DIE ZEIT: Herr Fitschen, Sie haben Bankenkritikern jüngst "Arroganz" vorgeworfen. Ist das nicht selbst arrogant?

Jürgen Fitschen: Meine Aussage war die Reaktion auf eine Behauptung, die ich so nicht stehen lassen wollte: dass die Banken keine Lehren aus der Krise gezogen hätten und zockten wie früher. Dies trifft einfach nicht zu.

ZEIT: Inwiefern?

Fitschen: Es ist eine Menge geschehen, um Finanzinstitute stabiler zu machen. Als Präsident des Bankenverbandes sage ich nicht, dass wir schon am Ende des Wegs sind, aber das bereits Geleistete darf nicht unterschlagen werden.

ZEIT: Was ist denn alles geschehen?

Fitschen: Die Banken halten heute deutlich mehr Kapital vor als früher. Seit 2007 ist das Eigenkapital im deutschen Bankensektor um mehr als 100 Milliarden Euro gestiegen. Damit sind die Institute weniger anfällig für Krisen. Sie haben Risiken abgebaut und die Bilanzen verkleinert. Der Eigenhandel wurde gegen null gefahren. Zudem kamen allein aus Brüssel in den vergangenen fünf Jahren rund 30 Regulierungsvorhaben – durchschnittlich kam also jeden zweiten Monat eine neue Regulierung, auf die sich unsere Branche einstellen musste.

ZEIT: Der öffentliche Eindruck ist ein anderer.

Fitschen: Die Materie ist kompliziert, und es gibt viele Vorurteile gegenüber der Finanzbranche. Deshalb denken wir darüber nach, wie wir den Menschen besser vermitteln können, welche Funktion Banken und ihre Produkte haben.
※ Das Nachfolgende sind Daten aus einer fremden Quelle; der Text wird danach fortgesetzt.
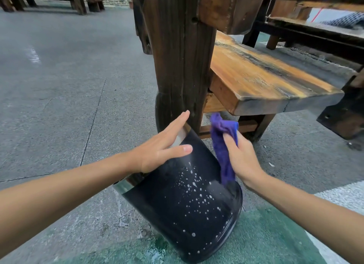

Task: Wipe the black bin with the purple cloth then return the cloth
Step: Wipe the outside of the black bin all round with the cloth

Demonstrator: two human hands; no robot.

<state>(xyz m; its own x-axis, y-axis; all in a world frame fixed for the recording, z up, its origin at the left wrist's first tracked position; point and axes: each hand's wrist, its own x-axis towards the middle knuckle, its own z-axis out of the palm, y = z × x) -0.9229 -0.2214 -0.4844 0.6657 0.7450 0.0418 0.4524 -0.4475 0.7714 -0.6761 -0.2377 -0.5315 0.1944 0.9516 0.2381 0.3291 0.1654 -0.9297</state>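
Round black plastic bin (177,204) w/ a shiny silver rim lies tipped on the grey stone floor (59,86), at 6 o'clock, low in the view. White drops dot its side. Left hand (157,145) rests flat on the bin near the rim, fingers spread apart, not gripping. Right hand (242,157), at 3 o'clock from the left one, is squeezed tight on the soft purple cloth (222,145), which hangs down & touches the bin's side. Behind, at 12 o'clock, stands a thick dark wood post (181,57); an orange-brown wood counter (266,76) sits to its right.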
Unsere Umfragen zeigen, dass die persönliche Zufriedenheit mit der eigenen Bank bei den Kunden sehr hoch ist. Würden Sie aber heute etwa eine Umfrage über den Nutzen von Derivaten machen, würde eine große Skepsis zum Ausdruck kommen. Diese Themen haben wir noch nicht hinreichend erklärt, das müssen wir besser machen.

ZEIT: Wundert Sie das? Komplizierte Finanzinstrumente wie Derivate gelten als eine Ursache der Krise – und die Banken verdienen damit sehr viel Geld.

Fitschen: Ich kenne Industrieunternehmen, die vom Beginn der Produktion bis zur Auslieferung einer Ware zehnmal auf Derivate zurückgreifen. Sind das alles Zocker? Nein, sie sichern sich damit auf verschiedenen Stufen gegen Risiken ab. Ein Beispiel: Sie können sich als Unternehmer mithilfe von Derivaten gegen das Risiko eines Zahlungsausfalls oder einer Währungsabwertung absichern. Dass Derivate keinen Bezug zur Realwirtschaft haben, ist so nicht richtig.

ZEIT: Ließe sich das Vertrauen wiederherstellen, wenn Finanzprodukte mithilfe einer Ampel gekennzeichnet würden, wie es die Chefin der Finanzaufsicht vorgeschlagen hat?

Fitschen: Auf den ersten Blick scheint die Idee einleuchtend. Doch ich sehe diesen Vorschlag eher skeptisch. Beispiel Aktie: Auf welches Signal wollen sie die Ampel stellen? Steht die Ampel für einen Zwanzigjährigen genauso wie für einen Pensionär? Zu viele Komponenten spielen hier hinein. So wünschenswert es wäre, das Leben manchmal auf drei Farben zu reduzieren. Es funktioniert nicht. Wichtig ist, dass der Kunde das Produkt, seine Chancen und seine Risiken versteht. Dabei können wir als Bank helfen. Wenn jemand sagt, dass er das alles nicht versteht, sollte er eine risikolose Anlage wählen. Dann muss er aber auch damit leben, dass die Rendite nicht so hoch ausfällt.